Título: Berta y Búha, cuidadoras de perros (en el idioma original, Greta und Eule, Handesitter).
Autor: Cornelia Funke.
Sinopsis: Para Berta, pasar seis semanas de vacaciones sola en casa no estaría mal si, al menos, tuviera un perro que de vez en cuando apoyase la cabeza en su regazo... Pero las estrictas normas del tío Eduardo prohíben tener animales sin plumas en casa. Antes de que Berta pueda deprimirse llega su prima Búha de visita, una niña muy espabilada y con grandes gafas redondas que sabe muy bien qué hacer para no aburrirse en vacaciones: repartirán carteles por el barrio ofreciéndose para cuidar los perros de los vecinos. [...] (Extracto de la contraportada de mi ejemplar)
Editorial de mi ejemplar: Ediciones Siruela, S. A.
¿Qué les puedo decir? Conozco a Cornelia Funke, ustedes también (si es que son frecuentes por estos lares); por lo tanto, fuera de sus sagas más conocidas, la señora ha publicado otras cosas. Como tengo el hábito de revisar todo lo que tenga un autor que me gusta por si me interesa, recuerdo que llamó mi atención que tuvieran esto de Funke en mi visita de 2019 a la Feria del Libro del Zócalo (que prácticamente se ha convertido en mi viaje anual de vacaciones), aunque lo pensé un poco porque para comprarlo, con el dolor de mi corazón, Siruela es una editorial que sale cara si consideras la relación precio-páginas (o sea, que hay veces en que considero que su precio no es coherente con el número de páginas que presenta), y ni siquiera se salva de ese pensamiento el que sea editorial española porque ¿qué diablos? En fin, pasemos a lo que seguramente les interesa más.
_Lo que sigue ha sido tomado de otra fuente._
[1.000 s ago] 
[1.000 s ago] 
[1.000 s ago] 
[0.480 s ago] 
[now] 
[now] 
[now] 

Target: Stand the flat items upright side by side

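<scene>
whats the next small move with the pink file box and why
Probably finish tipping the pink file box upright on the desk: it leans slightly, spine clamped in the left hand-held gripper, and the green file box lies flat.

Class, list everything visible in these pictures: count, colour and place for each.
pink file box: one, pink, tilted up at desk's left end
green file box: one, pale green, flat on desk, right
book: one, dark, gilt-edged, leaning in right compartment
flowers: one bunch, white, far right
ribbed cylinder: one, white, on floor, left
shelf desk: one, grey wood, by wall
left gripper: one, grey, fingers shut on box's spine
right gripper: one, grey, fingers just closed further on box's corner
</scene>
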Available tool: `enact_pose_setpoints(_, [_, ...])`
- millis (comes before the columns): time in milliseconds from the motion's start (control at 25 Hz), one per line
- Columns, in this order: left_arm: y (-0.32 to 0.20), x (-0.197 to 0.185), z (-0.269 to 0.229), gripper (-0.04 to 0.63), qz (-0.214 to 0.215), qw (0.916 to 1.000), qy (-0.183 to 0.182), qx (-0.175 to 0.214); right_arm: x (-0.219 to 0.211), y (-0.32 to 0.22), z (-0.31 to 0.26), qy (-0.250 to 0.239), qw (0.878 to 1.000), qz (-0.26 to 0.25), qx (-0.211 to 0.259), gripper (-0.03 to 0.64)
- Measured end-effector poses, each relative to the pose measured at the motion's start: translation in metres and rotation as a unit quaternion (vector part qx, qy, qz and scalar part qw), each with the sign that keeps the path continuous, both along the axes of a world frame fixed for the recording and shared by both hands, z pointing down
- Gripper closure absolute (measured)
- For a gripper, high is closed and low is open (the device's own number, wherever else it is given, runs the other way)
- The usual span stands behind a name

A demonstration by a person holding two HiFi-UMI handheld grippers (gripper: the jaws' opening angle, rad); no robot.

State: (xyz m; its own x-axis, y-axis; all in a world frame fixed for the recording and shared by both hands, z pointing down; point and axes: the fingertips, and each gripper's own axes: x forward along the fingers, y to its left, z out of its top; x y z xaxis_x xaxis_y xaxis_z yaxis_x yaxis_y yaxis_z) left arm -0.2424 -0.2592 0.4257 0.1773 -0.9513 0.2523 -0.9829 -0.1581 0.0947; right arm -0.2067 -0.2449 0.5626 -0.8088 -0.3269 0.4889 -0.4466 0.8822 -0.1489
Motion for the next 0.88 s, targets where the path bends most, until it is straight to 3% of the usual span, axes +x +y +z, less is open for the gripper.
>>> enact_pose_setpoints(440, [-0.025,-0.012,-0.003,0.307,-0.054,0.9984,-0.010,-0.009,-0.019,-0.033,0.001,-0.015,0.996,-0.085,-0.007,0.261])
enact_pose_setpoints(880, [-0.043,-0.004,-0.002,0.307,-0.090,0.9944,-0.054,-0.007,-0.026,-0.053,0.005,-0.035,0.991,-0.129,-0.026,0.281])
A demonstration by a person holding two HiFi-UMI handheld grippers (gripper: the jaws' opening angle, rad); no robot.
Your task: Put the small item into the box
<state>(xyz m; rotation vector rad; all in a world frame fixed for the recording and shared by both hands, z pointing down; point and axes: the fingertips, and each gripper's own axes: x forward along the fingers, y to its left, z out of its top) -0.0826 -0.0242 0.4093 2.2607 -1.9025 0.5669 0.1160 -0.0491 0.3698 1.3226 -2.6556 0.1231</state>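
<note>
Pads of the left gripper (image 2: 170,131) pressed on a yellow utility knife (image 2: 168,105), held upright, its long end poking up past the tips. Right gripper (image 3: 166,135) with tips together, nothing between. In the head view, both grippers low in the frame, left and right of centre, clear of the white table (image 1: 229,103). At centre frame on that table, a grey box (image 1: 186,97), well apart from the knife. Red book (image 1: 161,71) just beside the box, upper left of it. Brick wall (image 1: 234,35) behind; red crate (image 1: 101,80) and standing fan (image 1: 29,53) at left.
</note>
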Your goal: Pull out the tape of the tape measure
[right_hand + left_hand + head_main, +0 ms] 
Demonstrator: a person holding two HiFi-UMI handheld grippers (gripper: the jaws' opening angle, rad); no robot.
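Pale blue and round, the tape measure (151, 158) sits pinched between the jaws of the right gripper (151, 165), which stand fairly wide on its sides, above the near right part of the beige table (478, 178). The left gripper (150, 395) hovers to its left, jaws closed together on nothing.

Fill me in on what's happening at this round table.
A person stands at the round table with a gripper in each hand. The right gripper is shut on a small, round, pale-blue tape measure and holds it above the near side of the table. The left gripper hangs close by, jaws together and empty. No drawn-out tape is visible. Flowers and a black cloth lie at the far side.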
Berta es como muchas niñas del mundo: emocionada por las vacaciones escolares y además, deseosa de una mascota que le haga compañía. Bueno, la preferencia de Berta en cuanto a mascotas son los perros, pero resulta que donde vive es propiedad de un pariente, el cual prefiere bastante a las aves y por tanto, los perros quedan obviamente descartados. A cualquier niña le parecería aquello una tontería y se pondría triste y algo molesta, pero ¿qué se le va a hacer? Pues nada, hasta que llega de visita una prima, Búha (no pregunten, yo no me inventé ese nombre... ¿o era apodo?), y le suelta una idea: si no puede tener un perro propio, puede jugar con el de alguien más si se ofrece a pasearlo, ¿no es buena idea? Eso está por verse, que aquella población parece tranquila y hasta pintoresca, pero... ¿será?
Volviendo un poco al tema del grosor del libro, queda claro con eso y la portada que Funke creó esta historia para el público infantil y juvenil. Los protagonistas son niños, la trama no parece demasiado complicada y las ilustraciones, aparte de lo bien que se ven, son ideales para ayudar a imaginar parte de las escenas. Eso no desanimó a su servidora a leerlo, porque parece que, conforme creces, a veces aprecias más lo que podría haberte gustado de joven si lo hubieras tenido a mano y sí, creo firmemente que habría apreciado a Berta y Búha hace años, sobre todo porque, desde hace bastante, tengo precisamente perros de mascotas, y los quiero mucho. Añado a todo eso que, no sé ustedes, pero yo a veces tengo ganas de historias sencillas y entretenidas cuando leo, algo que me haga sonreír pero no me genere maromas mentales, porque ¿qué es la lectura sino un pasatiempo? Debería gozarse, creo yo. Y con Berta y Búha disfrutas no solo de una historia con perros, sino que, al conocer a los dueños de los perros que aparecen, las dos niñas se abren un poco al mundo de aquella población, y sus vacaciones resultan mucho más entretenidas de lo que esperaron al principio.
Dato curioso aparte: este pobre libro salió de la lista de pendientes gracias al maratón de lectura Guadalupe-Reinas, edición 2020-2021, con la consigna Libro sobre labores de cuidado. Siento que estiré un poco eso, porque casi siempre, "labores de cuidado" hace referencia a "cuidado humano" pero ¿acaso las mascotas no son parte de las familias humanas? Según la vida de cada quién, a veces es la única familia que se tiene, y el cuidar a un animalito es importante y bien recibido. En lo personal, aunque bromeo con que mis perros se ponen demasiado ruidosos a ratos y sin razón aparente, los sigo queriendo. Y en ese punto, tal vez no fuera su intención, pero Funke podría estar mostrando a los niños, con Berta y Búha, que hay más de una forma de tener cerca a un perro, y que es importante tratarlos bien.
Cuídense mucho y nos leemos a la próxima.